-- WORK INSTRUCTION --
Show all lines of the listing that hold the word "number".

-- EXERCISE MATERIALS --
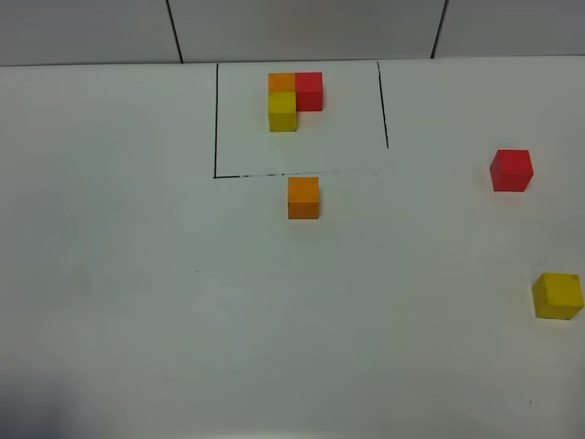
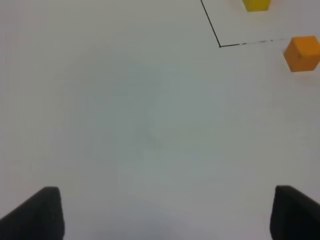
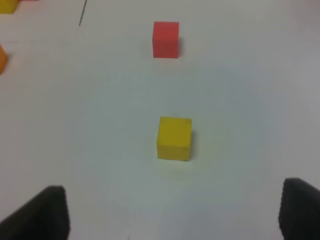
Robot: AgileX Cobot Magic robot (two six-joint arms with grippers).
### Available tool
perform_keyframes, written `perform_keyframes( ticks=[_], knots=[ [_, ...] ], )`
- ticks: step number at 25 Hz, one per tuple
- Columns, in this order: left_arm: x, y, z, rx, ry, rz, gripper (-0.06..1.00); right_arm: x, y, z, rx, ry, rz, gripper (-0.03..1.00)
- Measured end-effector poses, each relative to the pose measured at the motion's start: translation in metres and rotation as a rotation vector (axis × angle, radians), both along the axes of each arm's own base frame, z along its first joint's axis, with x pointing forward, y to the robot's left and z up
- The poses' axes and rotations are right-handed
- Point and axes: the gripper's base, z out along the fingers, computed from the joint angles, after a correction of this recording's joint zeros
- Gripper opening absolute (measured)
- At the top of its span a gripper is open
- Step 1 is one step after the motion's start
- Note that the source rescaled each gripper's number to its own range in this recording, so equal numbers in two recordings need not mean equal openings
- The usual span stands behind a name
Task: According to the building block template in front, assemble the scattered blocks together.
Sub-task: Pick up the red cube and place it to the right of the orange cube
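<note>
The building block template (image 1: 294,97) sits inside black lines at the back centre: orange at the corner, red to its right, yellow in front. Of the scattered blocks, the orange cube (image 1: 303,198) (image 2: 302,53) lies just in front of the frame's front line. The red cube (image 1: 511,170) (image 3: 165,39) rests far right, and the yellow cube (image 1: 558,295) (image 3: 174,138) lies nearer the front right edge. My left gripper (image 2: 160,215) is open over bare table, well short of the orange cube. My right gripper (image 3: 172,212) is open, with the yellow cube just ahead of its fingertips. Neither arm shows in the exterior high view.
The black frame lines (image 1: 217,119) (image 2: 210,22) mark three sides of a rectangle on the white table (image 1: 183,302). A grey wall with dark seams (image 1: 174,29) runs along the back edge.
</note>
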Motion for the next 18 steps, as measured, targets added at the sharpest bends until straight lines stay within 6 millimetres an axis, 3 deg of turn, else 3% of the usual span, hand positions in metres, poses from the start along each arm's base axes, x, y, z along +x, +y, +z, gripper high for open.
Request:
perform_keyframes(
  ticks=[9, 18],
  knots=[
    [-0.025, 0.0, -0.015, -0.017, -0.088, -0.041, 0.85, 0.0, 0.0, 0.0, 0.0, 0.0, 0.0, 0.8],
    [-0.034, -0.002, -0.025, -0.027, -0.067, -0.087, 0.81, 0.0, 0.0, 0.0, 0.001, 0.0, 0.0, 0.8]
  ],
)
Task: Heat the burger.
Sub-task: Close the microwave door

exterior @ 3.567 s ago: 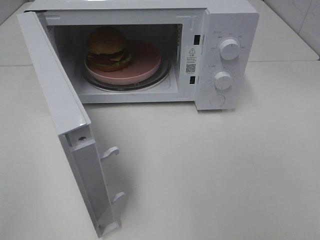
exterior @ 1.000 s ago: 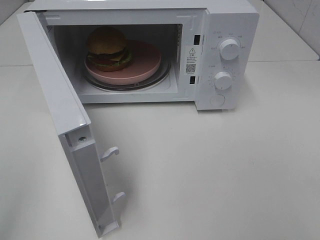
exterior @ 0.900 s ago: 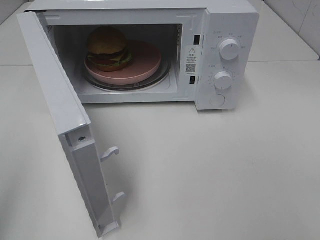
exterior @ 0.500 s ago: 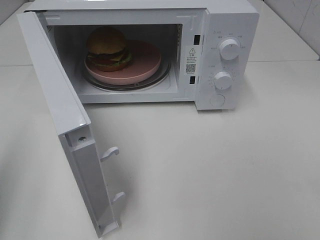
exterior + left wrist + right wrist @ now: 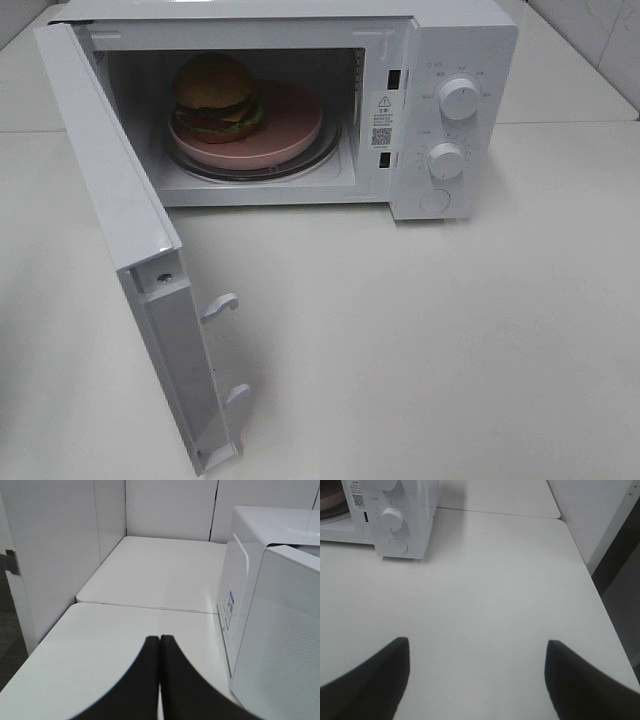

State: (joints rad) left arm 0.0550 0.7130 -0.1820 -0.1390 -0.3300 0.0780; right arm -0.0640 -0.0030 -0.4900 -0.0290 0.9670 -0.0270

-- COMPLETED TASK --
- ticks: step number at 25 Hz, one per tuple
- Note that the source rescaled each gripper's number to its own range in this recording, so equal numbers in two recordings need not mean equal openings

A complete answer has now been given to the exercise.